GCQLParser

From Gcube Wiki
Jump to: navigation, search

The GCQLParser is the component of Search_Framework_2.0 responsible for the parsing of the queries submitted there. It makes use of the Contextual Query Language with some additional enhancements and is implemented with the use of JavaCC.


Contextual Query Language

Contextual Query Language (CQL), previously known as Common Query Language, is a formal language for representing queries to information retrieval systems such as search engines. Its design objective is that queries be human readable and writable, and that the language be intuitive while maintaining the expressiveness of more complex query languages.

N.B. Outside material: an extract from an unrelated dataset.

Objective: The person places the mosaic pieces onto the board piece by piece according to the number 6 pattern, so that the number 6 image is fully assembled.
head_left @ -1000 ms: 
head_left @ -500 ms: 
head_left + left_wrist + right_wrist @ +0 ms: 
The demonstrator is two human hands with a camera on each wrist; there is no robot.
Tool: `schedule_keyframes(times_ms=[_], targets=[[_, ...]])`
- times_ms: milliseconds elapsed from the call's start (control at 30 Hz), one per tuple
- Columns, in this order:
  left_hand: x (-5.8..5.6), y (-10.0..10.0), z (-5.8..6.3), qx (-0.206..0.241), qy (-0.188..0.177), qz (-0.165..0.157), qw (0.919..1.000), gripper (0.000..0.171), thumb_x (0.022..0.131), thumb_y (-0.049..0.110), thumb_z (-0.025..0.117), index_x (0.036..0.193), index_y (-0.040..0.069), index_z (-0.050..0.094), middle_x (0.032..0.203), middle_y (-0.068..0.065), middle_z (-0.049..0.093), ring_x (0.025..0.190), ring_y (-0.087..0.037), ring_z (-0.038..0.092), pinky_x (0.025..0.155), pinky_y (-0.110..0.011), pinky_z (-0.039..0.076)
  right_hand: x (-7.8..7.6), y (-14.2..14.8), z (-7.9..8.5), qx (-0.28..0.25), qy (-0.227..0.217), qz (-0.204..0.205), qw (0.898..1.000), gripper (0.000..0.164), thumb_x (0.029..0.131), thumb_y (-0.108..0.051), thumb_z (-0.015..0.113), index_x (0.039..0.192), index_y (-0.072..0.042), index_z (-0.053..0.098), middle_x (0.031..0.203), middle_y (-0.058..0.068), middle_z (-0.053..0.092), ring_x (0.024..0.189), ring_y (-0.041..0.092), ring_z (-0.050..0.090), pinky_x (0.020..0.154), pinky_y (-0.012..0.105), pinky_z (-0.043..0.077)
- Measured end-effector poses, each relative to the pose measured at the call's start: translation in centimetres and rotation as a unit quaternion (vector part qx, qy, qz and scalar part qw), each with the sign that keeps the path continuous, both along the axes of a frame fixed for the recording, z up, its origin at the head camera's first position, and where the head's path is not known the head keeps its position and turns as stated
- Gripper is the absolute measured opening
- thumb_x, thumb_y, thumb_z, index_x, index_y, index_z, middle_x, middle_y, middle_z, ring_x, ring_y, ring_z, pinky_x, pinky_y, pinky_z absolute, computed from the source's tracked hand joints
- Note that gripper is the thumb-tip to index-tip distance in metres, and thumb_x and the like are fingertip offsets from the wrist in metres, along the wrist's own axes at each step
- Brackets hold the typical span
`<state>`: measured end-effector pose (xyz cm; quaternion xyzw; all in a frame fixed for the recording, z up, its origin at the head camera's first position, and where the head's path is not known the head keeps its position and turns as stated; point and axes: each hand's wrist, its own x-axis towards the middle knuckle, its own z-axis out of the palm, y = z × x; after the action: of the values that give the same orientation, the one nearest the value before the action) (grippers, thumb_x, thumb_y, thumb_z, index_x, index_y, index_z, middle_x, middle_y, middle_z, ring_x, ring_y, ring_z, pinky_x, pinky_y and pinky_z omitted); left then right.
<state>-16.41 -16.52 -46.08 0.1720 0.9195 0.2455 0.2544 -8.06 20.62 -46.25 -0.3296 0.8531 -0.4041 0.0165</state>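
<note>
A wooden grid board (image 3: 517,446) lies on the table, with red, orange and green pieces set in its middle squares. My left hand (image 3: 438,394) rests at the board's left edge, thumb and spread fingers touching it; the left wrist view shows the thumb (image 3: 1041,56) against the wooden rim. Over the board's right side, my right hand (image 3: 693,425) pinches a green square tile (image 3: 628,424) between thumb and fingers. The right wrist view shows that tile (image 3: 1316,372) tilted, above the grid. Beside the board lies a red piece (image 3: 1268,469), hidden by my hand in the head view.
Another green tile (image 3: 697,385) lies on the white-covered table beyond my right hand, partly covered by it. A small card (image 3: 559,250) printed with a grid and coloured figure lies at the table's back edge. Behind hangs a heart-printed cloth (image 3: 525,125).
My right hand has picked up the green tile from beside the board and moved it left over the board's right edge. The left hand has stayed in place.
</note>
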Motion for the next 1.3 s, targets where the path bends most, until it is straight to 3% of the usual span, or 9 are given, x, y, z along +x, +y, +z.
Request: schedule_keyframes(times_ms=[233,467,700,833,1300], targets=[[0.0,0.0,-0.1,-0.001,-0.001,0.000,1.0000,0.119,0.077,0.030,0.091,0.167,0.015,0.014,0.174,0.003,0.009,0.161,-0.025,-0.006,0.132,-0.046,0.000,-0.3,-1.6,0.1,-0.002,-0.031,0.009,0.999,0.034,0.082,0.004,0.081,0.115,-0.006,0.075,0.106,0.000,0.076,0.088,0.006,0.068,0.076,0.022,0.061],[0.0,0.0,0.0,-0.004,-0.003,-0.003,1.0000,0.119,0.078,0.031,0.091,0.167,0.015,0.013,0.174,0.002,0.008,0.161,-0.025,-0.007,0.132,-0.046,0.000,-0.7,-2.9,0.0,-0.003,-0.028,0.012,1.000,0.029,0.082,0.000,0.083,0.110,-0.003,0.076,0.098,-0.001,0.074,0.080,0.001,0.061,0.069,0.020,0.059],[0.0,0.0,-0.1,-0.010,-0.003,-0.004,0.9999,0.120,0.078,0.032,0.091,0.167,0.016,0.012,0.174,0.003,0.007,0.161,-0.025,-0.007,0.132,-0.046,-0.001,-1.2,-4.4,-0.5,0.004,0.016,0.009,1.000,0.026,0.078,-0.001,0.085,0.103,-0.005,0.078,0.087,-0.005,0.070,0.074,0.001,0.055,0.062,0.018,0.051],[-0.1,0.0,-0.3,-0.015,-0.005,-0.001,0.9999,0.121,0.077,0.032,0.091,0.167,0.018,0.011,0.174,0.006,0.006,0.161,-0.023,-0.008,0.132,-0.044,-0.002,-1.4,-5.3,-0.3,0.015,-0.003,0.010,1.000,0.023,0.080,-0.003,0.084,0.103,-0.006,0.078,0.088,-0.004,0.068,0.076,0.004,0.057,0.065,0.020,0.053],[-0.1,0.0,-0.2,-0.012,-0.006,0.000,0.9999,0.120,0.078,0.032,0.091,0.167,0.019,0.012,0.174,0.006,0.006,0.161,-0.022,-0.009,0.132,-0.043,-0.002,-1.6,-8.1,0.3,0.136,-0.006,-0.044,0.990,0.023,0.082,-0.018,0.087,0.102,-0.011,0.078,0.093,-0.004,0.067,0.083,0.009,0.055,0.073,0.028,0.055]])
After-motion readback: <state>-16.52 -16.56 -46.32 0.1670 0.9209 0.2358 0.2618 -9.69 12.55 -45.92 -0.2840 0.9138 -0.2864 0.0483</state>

The specification of the language as well as usage examples can be found here.

CQL enhancements

In the context of the gCube framework, certain enhancements have been applied on CQL, in order to enable necessary functionalities of the Search_Framework_2.0. More explicitly, two additional keywords are used:

  • project: allows the user to determine the fields that she needs to be selected for projection. Fields are specified after the keyword, and an asterisk (*) signifies that all fields must be selected for projection.
  • fuse: if used, the fusion of the results coming from different Data Sources is enabled.

Implementation Details

GCQLParser, has been implemented with the use of the Java Compiler Compiler (JavaCC), a Java parser generator. With the use of a JJTree, a preprocessor for JavaCC, code to construct parse tree nodes is generated. Apart from the derived classes that JavaCC produces, additional ones have been implemented to enhance the behavior of the parser.

The character set the parser uses, comprises of the latin alphabet, numbers 0-9 and unicode characters from "\u00bf" to "\uffff". Additionally, certain punctuation marks are allowed, and their set is slightly extended when the query in search is enclosed in quotation marks. The use of quotation marks specifies that the user wants results that match her search terms exactly.